*Exercise instructions*
Copy out the lines of the records below, and only those lines, from the one with "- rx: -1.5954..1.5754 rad" through the one with "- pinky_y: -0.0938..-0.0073", exactly as they appear.

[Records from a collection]

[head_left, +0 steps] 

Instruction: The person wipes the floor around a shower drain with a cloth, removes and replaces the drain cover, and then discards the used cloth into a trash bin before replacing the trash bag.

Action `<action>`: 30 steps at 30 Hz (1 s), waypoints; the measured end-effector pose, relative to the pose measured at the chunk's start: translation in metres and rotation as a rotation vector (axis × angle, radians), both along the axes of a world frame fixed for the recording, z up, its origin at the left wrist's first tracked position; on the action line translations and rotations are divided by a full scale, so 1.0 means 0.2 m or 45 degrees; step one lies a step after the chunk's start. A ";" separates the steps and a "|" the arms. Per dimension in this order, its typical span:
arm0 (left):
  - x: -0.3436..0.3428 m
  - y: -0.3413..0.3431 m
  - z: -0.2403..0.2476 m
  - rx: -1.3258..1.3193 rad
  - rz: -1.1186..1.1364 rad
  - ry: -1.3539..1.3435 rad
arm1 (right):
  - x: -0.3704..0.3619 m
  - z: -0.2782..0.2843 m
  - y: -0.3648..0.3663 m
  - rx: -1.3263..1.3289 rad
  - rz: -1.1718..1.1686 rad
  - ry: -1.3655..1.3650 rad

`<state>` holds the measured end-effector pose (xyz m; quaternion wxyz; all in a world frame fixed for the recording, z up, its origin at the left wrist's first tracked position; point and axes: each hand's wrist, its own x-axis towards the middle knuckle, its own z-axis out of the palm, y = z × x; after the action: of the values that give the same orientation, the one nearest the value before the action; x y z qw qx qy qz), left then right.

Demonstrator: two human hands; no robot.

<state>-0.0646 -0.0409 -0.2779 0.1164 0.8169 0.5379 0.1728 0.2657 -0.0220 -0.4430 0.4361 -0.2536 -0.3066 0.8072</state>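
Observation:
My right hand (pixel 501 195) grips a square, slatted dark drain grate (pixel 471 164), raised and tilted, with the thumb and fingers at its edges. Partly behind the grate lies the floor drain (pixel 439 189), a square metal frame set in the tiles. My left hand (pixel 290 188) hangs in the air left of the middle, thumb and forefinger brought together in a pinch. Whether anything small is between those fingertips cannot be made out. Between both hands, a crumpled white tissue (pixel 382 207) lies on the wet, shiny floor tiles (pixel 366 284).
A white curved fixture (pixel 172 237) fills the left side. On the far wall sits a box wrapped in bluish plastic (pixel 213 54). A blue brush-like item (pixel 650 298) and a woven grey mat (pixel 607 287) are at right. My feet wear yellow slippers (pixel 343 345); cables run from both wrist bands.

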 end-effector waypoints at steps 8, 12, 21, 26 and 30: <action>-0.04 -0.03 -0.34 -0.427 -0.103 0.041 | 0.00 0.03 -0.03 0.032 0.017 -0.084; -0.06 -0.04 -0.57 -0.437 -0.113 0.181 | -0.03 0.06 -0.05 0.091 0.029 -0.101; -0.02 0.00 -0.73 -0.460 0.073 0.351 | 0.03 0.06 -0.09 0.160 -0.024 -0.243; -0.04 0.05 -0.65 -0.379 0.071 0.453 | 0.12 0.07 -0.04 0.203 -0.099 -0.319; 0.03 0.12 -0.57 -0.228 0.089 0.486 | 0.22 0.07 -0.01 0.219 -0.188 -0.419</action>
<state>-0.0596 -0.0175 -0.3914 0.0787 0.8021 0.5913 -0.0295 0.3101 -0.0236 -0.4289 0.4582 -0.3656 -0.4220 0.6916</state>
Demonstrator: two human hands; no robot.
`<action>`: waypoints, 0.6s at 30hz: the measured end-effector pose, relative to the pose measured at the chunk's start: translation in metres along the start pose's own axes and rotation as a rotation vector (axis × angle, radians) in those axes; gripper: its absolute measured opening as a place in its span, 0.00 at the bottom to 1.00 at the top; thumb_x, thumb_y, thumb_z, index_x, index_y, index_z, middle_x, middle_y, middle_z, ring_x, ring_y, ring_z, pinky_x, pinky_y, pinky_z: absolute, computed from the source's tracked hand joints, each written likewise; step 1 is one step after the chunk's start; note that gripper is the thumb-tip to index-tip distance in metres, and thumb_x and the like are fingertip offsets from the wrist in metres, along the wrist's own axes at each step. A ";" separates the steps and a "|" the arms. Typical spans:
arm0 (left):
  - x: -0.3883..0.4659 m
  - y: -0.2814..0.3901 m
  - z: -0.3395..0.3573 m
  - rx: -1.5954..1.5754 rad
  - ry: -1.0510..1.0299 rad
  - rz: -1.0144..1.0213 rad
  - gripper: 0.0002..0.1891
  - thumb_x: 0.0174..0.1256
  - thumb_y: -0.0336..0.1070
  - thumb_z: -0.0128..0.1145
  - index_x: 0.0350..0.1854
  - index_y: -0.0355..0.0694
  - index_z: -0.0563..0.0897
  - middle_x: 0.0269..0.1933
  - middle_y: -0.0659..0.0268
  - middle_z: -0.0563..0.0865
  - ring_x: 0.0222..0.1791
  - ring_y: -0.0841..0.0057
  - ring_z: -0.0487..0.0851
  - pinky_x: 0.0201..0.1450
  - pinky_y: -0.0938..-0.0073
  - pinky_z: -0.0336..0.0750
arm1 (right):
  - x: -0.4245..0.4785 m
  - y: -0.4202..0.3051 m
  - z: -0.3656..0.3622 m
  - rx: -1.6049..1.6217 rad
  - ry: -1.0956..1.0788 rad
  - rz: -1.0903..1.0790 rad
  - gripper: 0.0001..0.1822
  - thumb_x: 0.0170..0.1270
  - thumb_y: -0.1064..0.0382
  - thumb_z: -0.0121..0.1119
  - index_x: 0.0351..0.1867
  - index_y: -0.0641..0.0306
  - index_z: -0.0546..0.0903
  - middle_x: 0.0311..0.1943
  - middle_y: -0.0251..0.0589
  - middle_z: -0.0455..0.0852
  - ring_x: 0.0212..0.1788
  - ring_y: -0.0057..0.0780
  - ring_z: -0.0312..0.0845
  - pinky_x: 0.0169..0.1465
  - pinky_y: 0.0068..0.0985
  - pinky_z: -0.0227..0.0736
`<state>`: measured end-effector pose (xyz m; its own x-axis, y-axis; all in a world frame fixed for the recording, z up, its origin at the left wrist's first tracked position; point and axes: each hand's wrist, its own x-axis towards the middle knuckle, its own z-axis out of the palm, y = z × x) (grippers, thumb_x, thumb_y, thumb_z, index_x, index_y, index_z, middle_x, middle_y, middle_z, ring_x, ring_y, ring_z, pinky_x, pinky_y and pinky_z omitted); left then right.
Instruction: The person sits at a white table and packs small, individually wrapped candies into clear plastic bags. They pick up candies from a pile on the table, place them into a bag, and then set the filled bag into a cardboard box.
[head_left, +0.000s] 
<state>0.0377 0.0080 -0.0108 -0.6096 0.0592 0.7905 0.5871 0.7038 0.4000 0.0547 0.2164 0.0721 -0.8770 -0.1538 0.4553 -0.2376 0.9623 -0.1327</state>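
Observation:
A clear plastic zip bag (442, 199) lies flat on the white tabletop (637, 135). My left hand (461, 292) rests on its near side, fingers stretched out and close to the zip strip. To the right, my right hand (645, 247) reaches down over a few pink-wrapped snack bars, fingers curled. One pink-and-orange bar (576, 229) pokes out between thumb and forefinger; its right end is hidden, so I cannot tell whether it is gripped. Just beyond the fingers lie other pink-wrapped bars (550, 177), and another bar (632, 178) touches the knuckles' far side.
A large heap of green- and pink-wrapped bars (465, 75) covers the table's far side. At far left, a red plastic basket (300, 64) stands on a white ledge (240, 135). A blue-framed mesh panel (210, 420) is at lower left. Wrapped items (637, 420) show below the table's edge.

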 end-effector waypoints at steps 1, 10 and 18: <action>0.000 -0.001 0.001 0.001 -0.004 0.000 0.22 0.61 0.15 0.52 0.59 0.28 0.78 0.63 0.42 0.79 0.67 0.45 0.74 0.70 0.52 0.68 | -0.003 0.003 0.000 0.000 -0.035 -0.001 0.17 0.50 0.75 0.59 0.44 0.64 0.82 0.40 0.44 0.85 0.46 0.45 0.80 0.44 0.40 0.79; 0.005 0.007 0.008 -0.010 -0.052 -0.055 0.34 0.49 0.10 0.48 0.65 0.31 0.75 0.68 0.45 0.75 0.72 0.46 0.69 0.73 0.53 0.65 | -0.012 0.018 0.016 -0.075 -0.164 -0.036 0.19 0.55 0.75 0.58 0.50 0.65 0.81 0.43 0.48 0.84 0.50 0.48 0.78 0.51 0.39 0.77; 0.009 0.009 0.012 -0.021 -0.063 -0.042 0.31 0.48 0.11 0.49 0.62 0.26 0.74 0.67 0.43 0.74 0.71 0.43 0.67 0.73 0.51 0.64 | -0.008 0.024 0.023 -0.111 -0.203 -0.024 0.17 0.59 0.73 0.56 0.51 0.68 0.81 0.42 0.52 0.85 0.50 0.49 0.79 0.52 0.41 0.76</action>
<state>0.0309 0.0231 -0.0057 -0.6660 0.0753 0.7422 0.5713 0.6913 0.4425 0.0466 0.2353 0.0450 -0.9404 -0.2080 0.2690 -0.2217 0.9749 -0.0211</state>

*Task solution*
  - rx: -1.5954..1.5754 rad
  - ry: -1.0510..1.0299 rad
  - rz: -1.0144..1.0213 rad
  - gripper: 0.0002..0.1891
  - thumb_x: 0.0174..0.1256
  - thumb_y: -0.0336..0.1070
  - thumb_z: -0.0128..0.1145
  - index_x: 0.0350..0.1854
  - index_y: -0.0355..0.0694
  - index_z: -0.0563..0.0897
  - middle_x: 0.0269..0.1933
  - middle_y: -0.0659..0.0268
  - middle_z: -0.0563..0.0865
  - ring_x: 0.0222..0.1791
  - ring_y: -0.0841..0.0057
  - ring_z: -0.0487..0.0851
  - pinky_x: 0.0201..0.1450
  - pinky_y: -0.0938..-0.0073

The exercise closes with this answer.